El jefe de la Real Fuerza Aérea británica (RAF), Sir Richard Knighton, endureció la postura de Londres respecto al Atlántico Sur al declarar que las unidades bajo su mando se encuentran en estado de "máxima alerta". El jefe militar subrayó que la defensa de las Islas Malvinas representa una prioridad absoluta y descartó cualquier tipo de negociación sobre la presencia militar en la zona.
Esta reacción británica se originó luego de que el diario The Telegraph publicara una filtración del Pentágono. El documento estadounidense detalla diversas opciones estratégicas ante la falta de respuesta de los aliados europeos frente a las acciones en Irán, sugiriendo entre ellas un potencial apoyo a la reivindicación de soberanía de la Argentina, según informó la Agencia Noticias Argentinas.
En este contexto de creciente tensión, Knighton destacó la capacidad operativa de la base de Mount Pleasant. Según el responsable de la RAF, la permanencia de aviones caza y personal especializado en el lugar garantiza un control total del espacio aéreo regional. El jefe militar vinculó esta vigilancia con la necesidad de mantener una disuasión creíble ante cualquier desafío a la soberanía británica.

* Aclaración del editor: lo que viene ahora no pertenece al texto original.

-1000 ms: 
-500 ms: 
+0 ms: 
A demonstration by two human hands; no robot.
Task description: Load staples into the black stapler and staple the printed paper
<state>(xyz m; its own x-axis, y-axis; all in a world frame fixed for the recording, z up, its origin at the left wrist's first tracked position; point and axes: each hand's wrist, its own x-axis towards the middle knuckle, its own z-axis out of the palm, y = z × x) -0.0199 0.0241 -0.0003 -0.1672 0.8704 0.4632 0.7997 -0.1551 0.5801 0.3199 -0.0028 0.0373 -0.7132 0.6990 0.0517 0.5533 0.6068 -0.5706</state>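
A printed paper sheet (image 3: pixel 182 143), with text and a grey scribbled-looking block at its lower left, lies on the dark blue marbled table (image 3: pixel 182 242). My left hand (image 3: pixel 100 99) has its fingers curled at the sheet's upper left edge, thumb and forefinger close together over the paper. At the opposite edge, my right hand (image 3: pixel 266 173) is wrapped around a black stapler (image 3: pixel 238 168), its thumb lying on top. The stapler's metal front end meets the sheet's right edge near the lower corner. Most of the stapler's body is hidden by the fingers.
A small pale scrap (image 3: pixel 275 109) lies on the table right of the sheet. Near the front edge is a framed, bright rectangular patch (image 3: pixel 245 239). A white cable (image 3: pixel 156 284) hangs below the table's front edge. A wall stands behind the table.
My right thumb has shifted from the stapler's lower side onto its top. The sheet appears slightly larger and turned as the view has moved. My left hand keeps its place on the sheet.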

Por el lado argentino, el memorando filtrado resalta la postura firme del Gobierno nacional. El presidente Javier Milei ratificó ante las autoridades de Washington que las islas pertenecen históricamente a la Argentina. En sintonía con esto, el informe también menciona las recientes declaraciones de la vicepresidenta Victoria Villarruel, quien instó a los habitantes del archipiélago a regresar a su país de origen.
Knighton concluyó que el despliegue humano y tecnológico en las Malvinas no es estático, sino que se ajusta de forma permanente a los desafíos del escenario global. Asimismo, remarcó que existe una coordinación estrecha con las demás ramas de las Fuerzas Armadas británicas apostadas en el área para asegurar lo que calificó como un compromiso "absoluto" con los habitantes de las islas.